L'Histoire a toujours besoin d'être revisitée. Mais d'une part sans faire d'anachronisme - ne pas lire les évènements d'hier avec nos yeux d'aujourd'hui qui prendraient en compte des sociétés et des évènements qui n'existaient pas à l'époque - et d'autre part à partir de documents dûment recoupés et vérifiés, sachant d'ailleurs qu'il y aussi une histoire en creux : certains documents essentiels ou non n'existent pas. L'inverse est vrai : on peut découvrir bien des décennies plus tard des documents qui remettent en cause ce qu'on avait pensé exact à un certain moment.

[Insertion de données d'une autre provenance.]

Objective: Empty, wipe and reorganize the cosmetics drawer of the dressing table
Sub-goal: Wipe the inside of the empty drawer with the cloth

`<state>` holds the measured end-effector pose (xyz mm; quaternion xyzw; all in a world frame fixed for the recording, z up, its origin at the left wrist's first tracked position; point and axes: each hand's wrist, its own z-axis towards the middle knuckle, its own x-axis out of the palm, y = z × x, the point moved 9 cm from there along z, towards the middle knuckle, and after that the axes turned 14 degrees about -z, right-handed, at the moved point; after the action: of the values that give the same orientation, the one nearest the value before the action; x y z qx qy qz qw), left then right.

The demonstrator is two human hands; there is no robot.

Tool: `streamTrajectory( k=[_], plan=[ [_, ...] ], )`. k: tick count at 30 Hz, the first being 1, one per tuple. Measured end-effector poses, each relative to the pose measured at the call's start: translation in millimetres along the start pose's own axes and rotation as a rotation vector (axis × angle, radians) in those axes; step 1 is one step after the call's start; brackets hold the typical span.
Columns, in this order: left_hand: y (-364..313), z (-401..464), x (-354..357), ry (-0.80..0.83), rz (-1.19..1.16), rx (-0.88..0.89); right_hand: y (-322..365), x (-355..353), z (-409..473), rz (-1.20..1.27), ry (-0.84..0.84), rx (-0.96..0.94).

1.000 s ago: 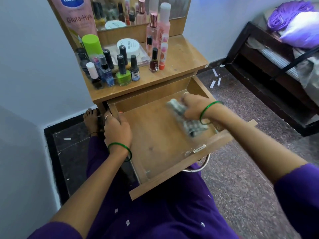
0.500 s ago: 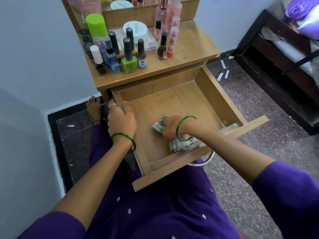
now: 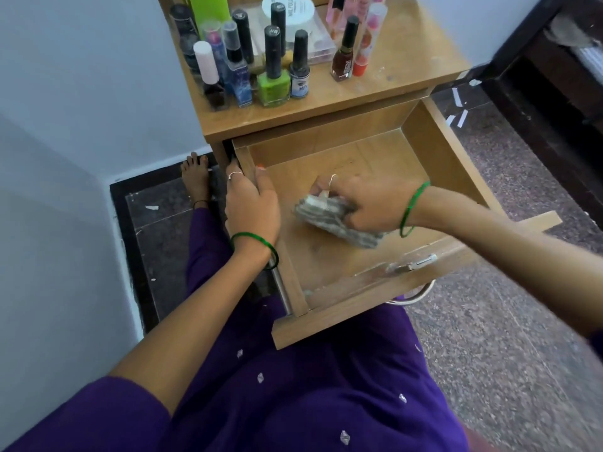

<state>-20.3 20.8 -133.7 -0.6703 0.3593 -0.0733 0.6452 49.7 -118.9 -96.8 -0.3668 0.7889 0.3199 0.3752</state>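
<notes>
Left hand [image 3: 251, 207] grips open wooden drawer's [image 3: 434, 151] wall, steadying it; our right hand [image 3: 365, 203] clutches crumpled grey cloth [image 3: 332, 216], wiping inside.

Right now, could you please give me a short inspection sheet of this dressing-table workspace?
Surface: tabletop wooden, faintly marked.
Job's things: drawer pulled out, holding only the cloth; nail polish bottles stand on top.
Clutter: paper scraps on the floor.
Grippers: left hand grips the drawer's left wall; right hand holds the cloth on the drawer bottom.
Cables: nothing seen.
Surroundings: pale wall, speckled floor.
</notes>
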Motion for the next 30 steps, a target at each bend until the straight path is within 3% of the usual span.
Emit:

Bien entendu, on peut contester telle ou telle version de l'Histoire, mais il faut le faire avec des arguments authentiques, et surtout pas avec des impressions ou cette manière de dire "je crois". L'Histoire, ce n'est pas la foi.

Pour en revenir à Jean Moulin, certes il a été trahi ; en quoi cela disqualifie-t-il son action et celle de la Résistance ? Les hommes sont faillibles dans toutes les situations. Est-ce que cela enlève quelque chose à la grandeur de ce qu'ils peuvent faire ? A ce compte là, il ne faut plus dresser aucun monument ! Demandez-vous aussi ce que vous auriez fait sous la torture ? Evidemment, ça n'absout pas la trahison, mais c'est tout de même à prendre en considération. Ce qu'on appelle l'Histoire, c'est une histoire d'hommes et de femmes.

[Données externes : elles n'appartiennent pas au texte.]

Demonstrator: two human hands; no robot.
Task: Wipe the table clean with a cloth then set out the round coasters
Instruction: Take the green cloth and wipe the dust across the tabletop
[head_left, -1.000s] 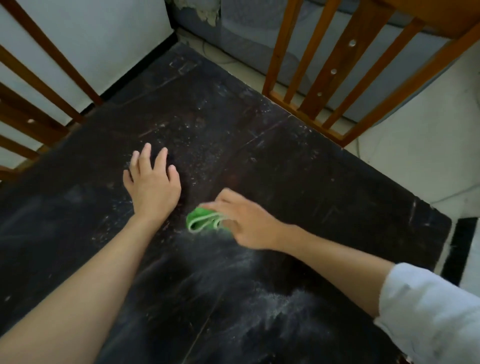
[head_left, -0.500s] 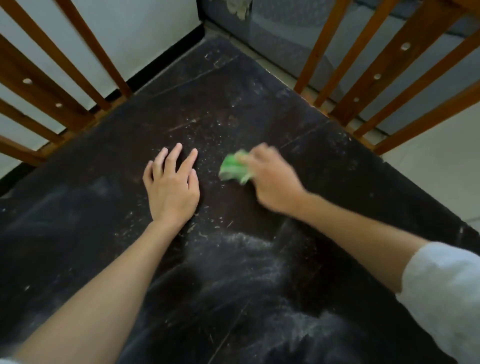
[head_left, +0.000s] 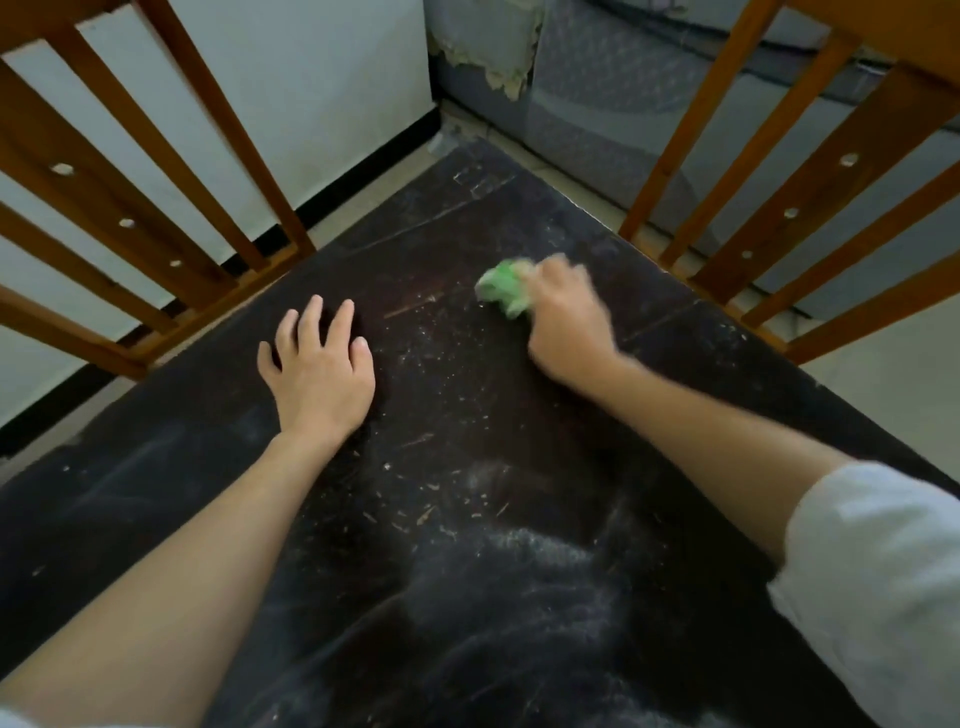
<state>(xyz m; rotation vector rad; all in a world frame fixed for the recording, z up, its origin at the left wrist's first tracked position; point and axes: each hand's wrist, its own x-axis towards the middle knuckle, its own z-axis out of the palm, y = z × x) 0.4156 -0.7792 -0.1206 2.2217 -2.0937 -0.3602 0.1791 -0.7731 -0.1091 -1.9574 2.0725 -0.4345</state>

Quant à la fonction de l'Histoire, il est évident que tous les Etats l'utilisent plus ou moins. Elle a pour fonction, entre autres, de créer le consensus entre tous les citoyens. De valoriser la patrie.

Les citoyens, eux, doivent ouvrir les yeux et s'informer. Faire la part des choses. Réfléchir. Entrer, au besoin, dans la discussion mais pas au hasard.

Aujourd'hui on a accès à énormément de travaux historiques, et sur la Résistance en particulier (un livre vient de sortir, passionnant : Dictionnaire Historique de la Résistance (Bouquins)). On ne manque donc pas d'éléments pour entrer dans l'Histoire : une fois d'ailleurs qu'on a commencé, on n'en sort plus, c'est passionnant.


~Deborah Bernard~

 

Que Jean Moulin ait été trahi par des résistants ne change en effet rien à l'action de la résistance ; si j'ai insisté sur ce fait dans mon article, c'est pour montrer que le mythe du résistancialisme est bien un mythe.

Pour le reste, ton analyse est pertinente.